From the TUC

Counting the cost of ‘free’ banking: in response to Andrew Bailey

25 May 2012, by Guest in Economics

Andrew Bailey, who will soon become chief regulator of the financial services industry, has called for an end to free banking. The banks themselves have long been divided on this issue: on the one hand, they can sniff a brand new revenue stream from monthly current account charges, but on the other, they know that unless all providers introduced charges at exactly the same time (which is highly unlikely) there would be an enormous first-mover disadvantage as customers switch to accounts that are still offered for free.

If anyone can be expected to know the price of things, it is of course Andrew Bailey. You may recognise him from your wallet or purse – as the Bank of England’s Chief Cashier, his signature is on all of our banknotes. But Bailey’s advocacy of fee-charging accounts seems to be based on some rather dubious logic. And it seems certain that any such move would reverse some of the successes of the financial inclusion agenda in recent years.

In fairness to Bailey, his objective is to enhance the stability, transparency and honesty of financial transactions. We already pay for current accounts, argues Bailey, through a series of more discrete charges. But if we started to pay a small, monthly fee up-front, would banks reduce, for instance, the high penalty payments that can result from going overdrawn? We also pay, in a more roundabout way, through the higher cost of other services, like bank loans, which is used to ‘subsidise’ free banking – Bailey thinks this kind of service might also be discounted following the introduction of monthly fees. On both counts, it remains to be seen.

The most direct way in which we pay for current accounts is of course through ‘interest foregone’. Interest is technically what the banks pay us, for lending them our money, but by offering lower interest rates on current accounts than on most other forms of banking, they are taking a bit of a rebate in order to cover their cost. In fact, the Vickers Commission recommended that banks explicitly tell us about the amount of interest we are hypothetically forgoing in this way. Andrew Bailey’s proposal goes much, much further.
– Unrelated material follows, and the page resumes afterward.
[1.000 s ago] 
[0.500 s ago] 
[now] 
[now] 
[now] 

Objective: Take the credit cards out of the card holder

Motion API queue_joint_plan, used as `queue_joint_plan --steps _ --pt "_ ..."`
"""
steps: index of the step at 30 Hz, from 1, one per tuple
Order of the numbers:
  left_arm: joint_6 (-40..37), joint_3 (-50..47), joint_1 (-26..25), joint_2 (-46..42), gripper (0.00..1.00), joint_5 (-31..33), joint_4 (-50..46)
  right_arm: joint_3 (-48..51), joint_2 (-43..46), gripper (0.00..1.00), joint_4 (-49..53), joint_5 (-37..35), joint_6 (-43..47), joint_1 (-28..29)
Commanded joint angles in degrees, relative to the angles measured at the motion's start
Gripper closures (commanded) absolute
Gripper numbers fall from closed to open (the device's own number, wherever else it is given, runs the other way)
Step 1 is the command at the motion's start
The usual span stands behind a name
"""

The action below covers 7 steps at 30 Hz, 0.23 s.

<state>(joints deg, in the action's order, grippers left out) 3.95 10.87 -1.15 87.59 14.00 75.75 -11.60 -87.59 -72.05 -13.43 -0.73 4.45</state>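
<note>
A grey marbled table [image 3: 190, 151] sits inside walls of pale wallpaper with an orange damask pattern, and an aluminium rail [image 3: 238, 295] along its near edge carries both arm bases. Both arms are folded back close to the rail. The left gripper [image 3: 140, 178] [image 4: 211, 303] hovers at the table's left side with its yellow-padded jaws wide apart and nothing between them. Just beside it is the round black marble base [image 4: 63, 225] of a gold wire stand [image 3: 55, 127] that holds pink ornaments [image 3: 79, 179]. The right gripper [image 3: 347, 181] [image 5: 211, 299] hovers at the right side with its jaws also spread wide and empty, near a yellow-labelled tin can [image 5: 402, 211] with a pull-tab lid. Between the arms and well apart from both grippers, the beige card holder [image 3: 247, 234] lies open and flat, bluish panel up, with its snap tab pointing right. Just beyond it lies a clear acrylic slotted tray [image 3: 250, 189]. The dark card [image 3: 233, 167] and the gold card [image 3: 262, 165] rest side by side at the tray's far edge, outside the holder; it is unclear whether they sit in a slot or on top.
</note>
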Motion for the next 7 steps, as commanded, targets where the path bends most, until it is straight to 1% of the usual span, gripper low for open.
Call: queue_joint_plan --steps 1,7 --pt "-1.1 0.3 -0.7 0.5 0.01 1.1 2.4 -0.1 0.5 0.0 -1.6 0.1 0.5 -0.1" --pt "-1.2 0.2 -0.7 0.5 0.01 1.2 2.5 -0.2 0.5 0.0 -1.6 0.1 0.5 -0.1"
Perhaps his most controversial argument is that, free from the burden of subsidising current accounts, banks would no longer feel the need to mis-sell products – Payment Protection Insurance being the best recent example – in order to make a profit. This has angered some commentators, such as The Guardian’s Phillip Inman:

Maybe he should explain his thinking to a judge. His defence of banks would be like a pickpocket saying he was forced to steal wallets because he was denied other sources of income. In his speech, Bailey seems to accept the industry argument that they should make mega-profits. He just wants them to do it in a more legitimate and sustainable fashion. Yet they should forget about mega-profits. Never again should they be seen as vehicles for shareholders to make their fortunes.

Inman’s reference to banks’ profits points towards another highly controversial aspect of Bailey’s argument, especially in the current political climate; that is, that we should simply accept that banks can and should make significant profits. If so, then he is probably right to say that the way in which they make profits should be as transparent as possible. But it is equally plausible to argue that financial products like current accounts are, in a financialised society, a basic need that it would be virtually impossible to function without. According to this alternative argument, although financial institutions like banks of course have to be sustainably financed, it should not be forgotten that they are the servants of the ‘real’ economy, and therefore duty-bound to offer things like current accounts for free (more or less). That this bargain does not quite work perfectly in practice does not mean we should rip it up entirely.

The status of financial institutions as our servants was underlined by the introduction of basic bank accounts (BBAs) in 2003, as part of the financial inclusion agenda. BBAs allow the deposit of wages and benefit payments automatically, direct debits to pay bills, and withdrawals at cash machines. But they have no overdraft facilities or cheque books, and limited debit card facilities. They were designed to help very low income customers, who banks were traditionally reluctant to offer services to. BBAs have already been undermined by branch closures, the growth of fee-charging cash machines, and the withdrawal of some providers from the BBA market. Would BBAs be exempt from monthly charges? It seems unlikely the banks would agree to this, in fear of customers (perhaps irrationally) switching to BBAs as a result. The introduction of charges could therefore leave accessible banking in a perilous state.